Analysts say loyalists and elite soldiers armed with chemical weapons lie in wait, ready to fight to the death.
The American CBS TV network cited unnamed US officials yesterday as saying Iraqi leaders had drawn a red line on the map around Baghdad.
Once American troops cross that line, Republican Guard units are authorised to use chemical weapons.
Unless Mr Saddam capitulates, Baghdad's rooftops, side streets and suburbs will test the coalition armies.
The technical superiority which allows allied troops to see the Iraqis from further away and shoot faster and more accurately will count for nothing in urban warfare.

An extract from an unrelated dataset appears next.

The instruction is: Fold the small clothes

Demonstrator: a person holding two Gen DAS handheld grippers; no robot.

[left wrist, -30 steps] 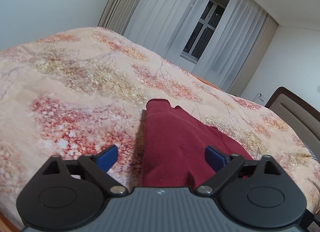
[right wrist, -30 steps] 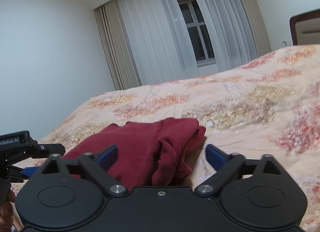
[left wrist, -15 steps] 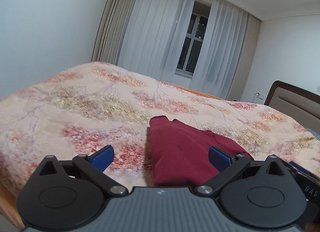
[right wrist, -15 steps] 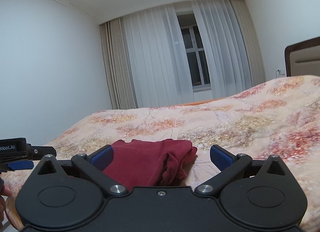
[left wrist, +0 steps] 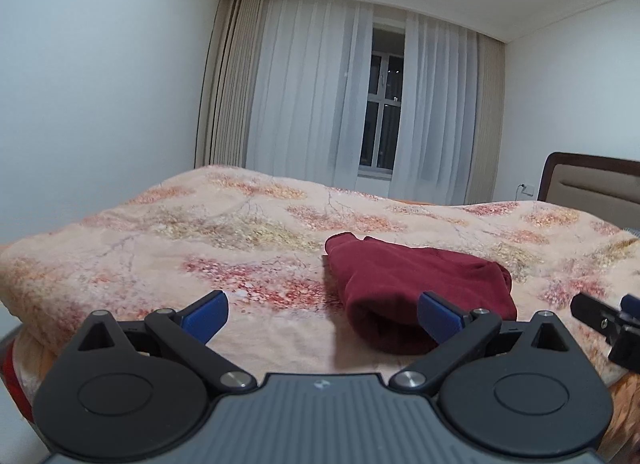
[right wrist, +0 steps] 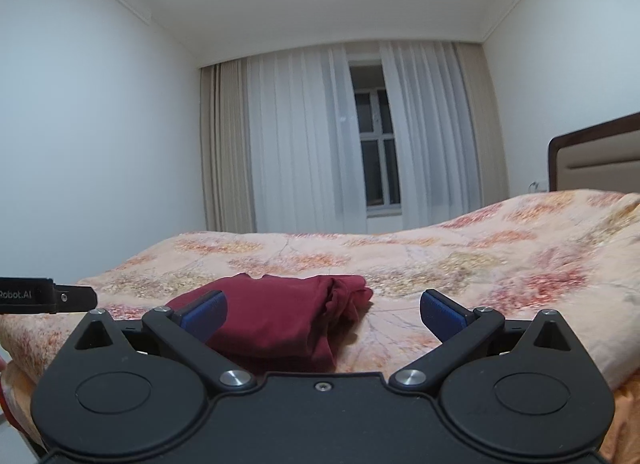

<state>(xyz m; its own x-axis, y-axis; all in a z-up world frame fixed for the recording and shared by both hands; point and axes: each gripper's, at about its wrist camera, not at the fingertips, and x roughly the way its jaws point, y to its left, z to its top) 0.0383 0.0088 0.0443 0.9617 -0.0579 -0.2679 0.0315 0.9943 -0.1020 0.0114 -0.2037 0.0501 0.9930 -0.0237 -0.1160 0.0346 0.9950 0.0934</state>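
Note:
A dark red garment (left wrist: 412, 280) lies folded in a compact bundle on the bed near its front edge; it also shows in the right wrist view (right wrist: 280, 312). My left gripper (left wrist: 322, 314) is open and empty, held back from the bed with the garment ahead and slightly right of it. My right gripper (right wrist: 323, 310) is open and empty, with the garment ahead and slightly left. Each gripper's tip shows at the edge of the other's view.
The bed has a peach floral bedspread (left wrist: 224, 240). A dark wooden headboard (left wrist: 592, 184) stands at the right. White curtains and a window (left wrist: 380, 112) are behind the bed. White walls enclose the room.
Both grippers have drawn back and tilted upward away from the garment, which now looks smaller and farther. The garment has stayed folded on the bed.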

Military theory holds that an army unit will lose almost one-third of its troops when taking a city.
It is a price the US has not paid for generations, one which it hopes to avoid with the use of new tactics, weapons and training.
But Mr Saddam, whether he lives or dies, is determined to leave a bitter legacy when his regime finally crumbles.
As the coalition troops move into Fortress Baghdad, he is trying to buy time.
Already, allied forces have engaged "rag tags in flip-flops", said British Sgt Nigel Barton.
Poorly trained but dangerously unpredictable, these urban irregulars are the absolutely loyal Feyadeen Saddam.
Their name means "those ready to die for Saddam".
These loyalists in civilian clothes will extend a hand of friendship to coalition troops one minute and shoot them the next.
Still, Dr Ron Huisken, a defence expert with the Strategic and Defence Studies Centre at the Australian National University, said that Mr Saddam had "not got a prayer" once the allies reached Baghdad.
The Iraqi leader will try to force a political price on the US with an atrocity that will make Iraq as ungovernable as possible afterwards, he told The Straits Times.
Iraq's small cache of chemical weapons would be used to strike at the allies.
"One suspects that he is capable of thinking in that fashion and that makes an urban battle so ugly," he added.
Battlefield Baghdad is unlikely to mirror the street fighting in Somalia that resulted in a deadly haze of confusion, said Dr David Betz, a lecturer at London's King College war studies department.
"The Americans have been training, they are well prepared and I am certain they will carry the day but it won't be technology - it will be the quality of their training and leadership," he told The Straits Times.
Lying in wait are six Republican Guard divisions.
There are reports of mortar brigades in the south while a paramilitary force of secret police and border guards - whose numbers could be as high as 125,000 - is said to patrol Baghdad's alleyways.
Globalsecurity.org defence analyst John Pike predicts a three-pronged urban strategy - bombing leadership targets, sending in tanks and seizing airwaves to urge an Iraqi surrender.
"And if that doesn't work, then there's going to be a problem," he said.